Apesar de ter sido criada há quase seis décadas, a Lei 4.950-A/66, que determina o piso salarial para engenheiros, arquitetos, agrônomos e veterinários, com base em múltiplos do salário mínimo, ainda enfrenta resistência por parte de empresas contratantes. A norma estabelece que, para jornadas de seis horas diárias, o salário deve ser de, no mínimo, seis salários mínimos. Caso a carga horária diária seja superior, cada hora adicional representa um acréscimo de 25% sobre esse valor da hora normal.

O advogado João Batista, especialista em Direito do Trabalho, esclarece como o Judiciário tem interpretado a aplicação da lei e quais estratégias são utilizadas por empresas para tentar burlar a norma. Segundo ele, a legislação não fere a Constituição, como alegam alguns empregadores, que apontam uma vedação à indexação de salários ao salário mínimo.

“O que é proibido pela Constituição é o reajuste automático com base no salário mínimo. A Lei 4.950-A/66 apenas usa o salário mínimo como referência para estabelecer múltiplos salariais como critério de cálculo para o piso fixo, sem correção automática. É diferente”, explica Batista. “A jurisprudência, inclusive, já consolidou esse entendimento no Tribunal Superior do Trabalho, através da Orientação Jurisprudencial n. 71”, pontua.

Outro ponto abordado pelo advogado é a tentativa de esvaziar a aplicação da lei por meio de acordos ou convenções coletivas, que muitas vezes oferecem salários abaixo do piso previsto ou enquadramento sindical equivocado. Segundo Batista, isso só é possível se a negociação coletiva for mais vantajosa para o trabalhador e respeitar o piso profissional legal.

“Se o acordo não garante uma condição melhor que a da legislação federal, ele não pode se sobrepor. O salário mínimo profissional deve ser respeitado, e só uma proposta mais benéfica poderia ser aceita, sob pena de vulnerar princípios constitucionais que protegem a intangibilidade e a irredutibilidade salarial”, reforça.

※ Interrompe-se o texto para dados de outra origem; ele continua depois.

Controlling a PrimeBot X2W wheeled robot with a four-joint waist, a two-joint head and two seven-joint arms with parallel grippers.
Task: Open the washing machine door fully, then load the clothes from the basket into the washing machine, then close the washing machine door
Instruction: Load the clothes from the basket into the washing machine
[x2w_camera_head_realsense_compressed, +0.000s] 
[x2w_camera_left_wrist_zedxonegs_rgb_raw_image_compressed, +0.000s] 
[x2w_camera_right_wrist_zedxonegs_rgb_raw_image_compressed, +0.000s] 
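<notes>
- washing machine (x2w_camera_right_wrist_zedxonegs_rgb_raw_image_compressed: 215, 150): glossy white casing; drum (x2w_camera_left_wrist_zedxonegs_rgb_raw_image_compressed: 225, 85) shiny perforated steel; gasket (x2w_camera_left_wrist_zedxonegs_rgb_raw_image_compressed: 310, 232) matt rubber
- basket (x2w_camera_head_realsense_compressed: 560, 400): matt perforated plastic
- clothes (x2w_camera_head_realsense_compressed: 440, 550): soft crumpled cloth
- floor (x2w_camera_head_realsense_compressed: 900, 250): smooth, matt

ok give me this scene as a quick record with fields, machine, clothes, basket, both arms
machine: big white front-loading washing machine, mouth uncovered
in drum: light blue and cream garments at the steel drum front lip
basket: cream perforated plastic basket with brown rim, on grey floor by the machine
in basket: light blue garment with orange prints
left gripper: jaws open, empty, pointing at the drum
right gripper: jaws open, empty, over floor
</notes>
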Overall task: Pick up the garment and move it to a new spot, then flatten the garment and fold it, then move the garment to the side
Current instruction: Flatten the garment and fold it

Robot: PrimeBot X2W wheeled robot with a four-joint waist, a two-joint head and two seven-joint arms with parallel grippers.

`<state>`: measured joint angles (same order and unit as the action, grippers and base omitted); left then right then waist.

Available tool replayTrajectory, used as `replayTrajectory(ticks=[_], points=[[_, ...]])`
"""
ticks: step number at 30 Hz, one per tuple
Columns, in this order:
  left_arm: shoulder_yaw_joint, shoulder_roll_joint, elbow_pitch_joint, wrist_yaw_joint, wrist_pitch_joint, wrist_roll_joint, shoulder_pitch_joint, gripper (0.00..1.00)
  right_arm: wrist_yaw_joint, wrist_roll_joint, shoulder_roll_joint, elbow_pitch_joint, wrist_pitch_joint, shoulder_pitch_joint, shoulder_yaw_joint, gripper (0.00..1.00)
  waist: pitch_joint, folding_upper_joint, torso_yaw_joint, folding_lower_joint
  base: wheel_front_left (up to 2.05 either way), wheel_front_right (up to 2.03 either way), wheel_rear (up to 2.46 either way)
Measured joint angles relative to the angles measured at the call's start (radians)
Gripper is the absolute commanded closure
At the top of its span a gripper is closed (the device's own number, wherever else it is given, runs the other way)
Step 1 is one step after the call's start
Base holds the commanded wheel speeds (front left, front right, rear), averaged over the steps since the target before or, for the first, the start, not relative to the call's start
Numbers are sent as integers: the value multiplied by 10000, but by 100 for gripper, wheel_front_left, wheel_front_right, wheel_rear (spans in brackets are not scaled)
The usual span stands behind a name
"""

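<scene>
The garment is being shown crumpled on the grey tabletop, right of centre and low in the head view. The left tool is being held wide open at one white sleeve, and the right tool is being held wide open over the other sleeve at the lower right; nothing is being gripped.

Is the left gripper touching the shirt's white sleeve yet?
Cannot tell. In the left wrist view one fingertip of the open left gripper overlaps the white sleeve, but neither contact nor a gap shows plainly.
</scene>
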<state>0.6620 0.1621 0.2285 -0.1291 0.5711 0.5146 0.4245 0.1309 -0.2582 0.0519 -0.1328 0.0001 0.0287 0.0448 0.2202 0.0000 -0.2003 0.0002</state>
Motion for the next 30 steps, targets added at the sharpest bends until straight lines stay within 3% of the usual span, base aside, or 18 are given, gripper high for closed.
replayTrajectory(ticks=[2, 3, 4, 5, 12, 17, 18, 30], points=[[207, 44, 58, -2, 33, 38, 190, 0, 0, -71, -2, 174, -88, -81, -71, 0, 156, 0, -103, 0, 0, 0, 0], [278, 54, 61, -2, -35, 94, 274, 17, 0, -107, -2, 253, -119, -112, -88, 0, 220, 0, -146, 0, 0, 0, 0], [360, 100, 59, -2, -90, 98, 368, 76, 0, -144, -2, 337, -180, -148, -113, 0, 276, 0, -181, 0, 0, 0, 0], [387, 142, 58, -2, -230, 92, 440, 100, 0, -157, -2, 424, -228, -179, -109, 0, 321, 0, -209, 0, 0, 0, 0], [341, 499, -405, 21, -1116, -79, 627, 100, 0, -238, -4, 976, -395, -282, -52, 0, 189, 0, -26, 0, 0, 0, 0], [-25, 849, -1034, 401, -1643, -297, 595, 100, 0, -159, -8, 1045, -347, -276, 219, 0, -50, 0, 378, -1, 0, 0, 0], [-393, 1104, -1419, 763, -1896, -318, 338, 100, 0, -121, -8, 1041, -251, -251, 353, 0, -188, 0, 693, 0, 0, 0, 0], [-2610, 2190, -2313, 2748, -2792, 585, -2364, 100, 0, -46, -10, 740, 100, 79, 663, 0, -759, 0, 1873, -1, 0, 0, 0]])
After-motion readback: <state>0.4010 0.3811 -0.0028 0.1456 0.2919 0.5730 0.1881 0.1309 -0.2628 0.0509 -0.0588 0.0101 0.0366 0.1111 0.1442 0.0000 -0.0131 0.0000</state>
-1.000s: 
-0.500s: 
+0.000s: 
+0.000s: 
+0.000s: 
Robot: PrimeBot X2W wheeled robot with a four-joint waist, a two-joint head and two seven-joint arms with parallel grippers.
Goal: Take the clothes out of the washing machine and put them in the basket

O especialista também ressalta o uso de títulos genéricos, como “analista”, “auxiliar”, “supervisor” ou “coordenador”, para evitar o pagamento do piso. De acordo com João Batista, essa prática é recorrente e visa descaracterizar a função real exercida pelo profissional.

“O nome do cargo pode ser qualquer um. O que importa para a Justiça do Trabalho é o que o trabalhador realmente faz no dia a dia. Se ele executa tarefas que exigem formação e conhecimento técnico de engenheiro, por exemplo, tem direito ao piso”, afirma.

A Justiça costuma levar em conta o chamado princípio da primazia da realidade, que considera as atividades de fato exercidas, e não apenas o que está escrito no contrato.

As contratações feitas por meio de pessoa jurídica (PJ) também foram tema da entrevista. Segundo João, essa prática — chamada de “pejotização” — é comum e frequentemente utilizada como forma de driblar direitos trabalhistas.

“Se há subordinação jurídica, habitualidade, pessoalidade e pagamento fixo, estamos diante de uma relação de trabalho, mesmo com um contrato celebrado supostamente entre empresas. A Justiça do Trabalho pode reconhecer o vínculo empregatício, sendo competente para isso, nos termos do art. 3º e 9º da CLT, e aplicar o piso da Lei 4.950-A/66”, explica o advogado.

Atualmente, o Supremo Tribunal Federal (STF) discute se a Justiça do Trabalho continuará sendo responsável por julgar casos como esse. Batista alerta que uma mudança dessa competência pode representar um retrocesso.

“Estamos acompanhando o julgamento no STF, através do Tema 1.389, a respeito da Justiça do Trabalho perder sua competência material, inclusive com o recente voto do ministro Gilmar Mendes, suspendendo os processos que versam sobre a matéria da ‘pejotização’. Caso se defina que a competência material para analisar a fraude nesses contratos de PJ seja da Justiça Comum, se tornará mais difícil para os profissionais dessas categorias contestarem esse tipo de fraude, já que temos graves problemas estruturais e de efetividade na Justiça Comum, além do próprio sistema processual mais solene e formal. Tecnicamente, a Justiça do Trabalho é quem possui a competência material para analisar fraudes nas relações de trabalho, nos termos do art. 9º da CLT, que segue vigente, e afastar sua competência precípua fragiliza os mecanismos de proteção aos direitos sociais. A classe trabalhadora precisa seguir atenta”, conclui.